Warning:
This wiki has been archived and is now read-only.
I18n-Comments
Contents
- 1 Status
- 2 Analysis
- 3 178: Ack [E] Reference IETF BCP 47 for language declaration
- 4 179: Nack [SF] Scope of document language label
- 5 180: Ack [E] 180: Various random character references should be more explicit
- 6 181: Ack [E] Non-ASCII IRI example
- 7 182: Nack [E] cultural relevance of examples
- 8 183: Nack [E] Use of types questionable?
- 9 184: Ack Malformed escapes
- 10 185: Ack [E] Line terminator assumptions
- 11 187: Nack [SBF] escape syntax
- 12 188: Nack [S] special handling of % in IRI
- 13 189: Ack [S] reference obs-language-tag instead of defining your own
- 14 190: Nack [S] attempting to erase combining marks?

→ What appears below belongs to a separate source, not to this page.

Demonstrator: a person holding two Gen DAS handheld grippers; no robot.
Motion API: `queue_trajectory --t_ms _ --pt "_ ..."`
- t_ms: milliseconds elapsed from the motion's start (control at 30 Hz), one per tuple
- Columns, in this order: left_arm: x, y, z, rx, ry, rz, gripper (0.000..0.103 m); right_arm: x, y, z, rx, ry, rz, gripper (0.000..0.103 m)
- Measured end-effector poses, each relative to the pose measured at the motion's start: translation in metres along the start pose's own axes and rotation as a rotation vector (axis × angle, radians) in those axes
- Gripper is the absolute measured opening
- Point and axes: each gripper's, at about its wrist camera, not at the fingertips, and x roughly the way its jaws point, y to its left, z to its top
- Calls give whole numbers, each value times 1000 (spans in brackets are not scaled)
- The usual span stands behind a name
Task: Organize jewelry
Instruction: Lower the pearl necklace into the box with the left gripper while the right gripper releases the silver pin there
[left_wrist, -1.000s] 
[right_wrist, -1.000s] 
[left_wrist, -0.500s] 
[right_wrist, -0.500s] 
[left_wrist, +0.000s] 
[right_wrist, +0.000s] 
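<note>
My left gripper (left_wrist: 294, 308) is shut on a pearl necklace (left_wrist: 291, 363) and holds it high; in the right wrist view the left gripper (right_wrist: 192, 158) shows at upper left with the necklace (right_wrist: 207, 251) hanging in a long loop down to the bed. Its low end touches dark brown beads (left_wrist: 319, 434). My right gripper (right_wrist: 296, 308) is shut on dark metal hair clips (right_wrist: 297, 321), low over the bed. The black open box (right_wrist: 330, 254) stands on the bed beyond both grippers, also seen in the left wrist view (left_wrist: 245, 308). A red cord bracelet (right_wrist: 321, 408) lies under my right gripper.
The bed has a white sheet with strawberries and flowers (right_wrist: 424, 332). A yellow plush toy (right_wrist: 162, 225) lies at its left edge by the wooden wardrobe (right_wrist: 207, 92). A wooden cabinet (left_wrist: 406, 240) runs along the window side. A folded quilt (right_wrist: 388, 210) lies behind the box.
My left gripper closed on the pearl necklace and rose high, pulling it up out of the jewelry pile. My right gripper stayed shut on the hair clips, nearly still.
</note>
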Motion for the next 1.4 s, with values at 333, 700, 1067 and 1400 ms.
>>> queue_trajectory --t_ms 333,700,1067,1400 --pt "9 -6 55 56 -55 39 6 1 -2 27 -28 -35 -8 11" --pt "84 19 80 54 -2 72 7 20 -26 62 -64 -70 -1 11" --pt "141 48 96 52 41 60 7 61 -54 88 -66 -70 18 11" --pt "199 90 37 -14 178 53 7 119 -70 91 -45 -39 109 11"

- 15 191: Ack [S] Various nits in Appendix B
- 16 192: [E] referencing Unicode
- 17 193: Nack [E] define when escapes are evaluated
Status
I (ericP) believe that Addison Phillips's response closes these issues.
Analysis
Key:
- [S] : also an issue in SPARQL
- [F] : forward compatibility (new documents rejected by old parsers)
- [B] : backward compatibility (old documents rejected by new parsers)
- [E] : editorial
178: Ack [E] Reference IETF BCP 47 for language declaration
Refer to BCP 47 for langtags.
ericP: +1
gavinc: we do indirecly, we link to language tags as defined in RDF concepts which directly refrences BCP 47 +0
179: Nack [SF] Scope of document language label
No LANG directive to set default document language.
ericP: undecided
gavinC: -0.9 way too big a feature, very hard to use for a seralizer, imposible to use for a streaming seralizer
180: Ack [E] 180: Various random character references should be more explicit
ericP: +1
gavinC: +1
181: Ack [E] Non-ASCII IRI example
ericP: +1
gavinc: +1
182: Nack [E] cultural relevance of examples
Good examples with relevent features are difficult to come up with.
183: Nack [E] Use of types questionable?
Asserts the year 2007 and the dollar amount 14074.2E9 should have datatypes.
Most scalar values have a datatype.
ericP: any proposals for unit-less numbers to replace the current example?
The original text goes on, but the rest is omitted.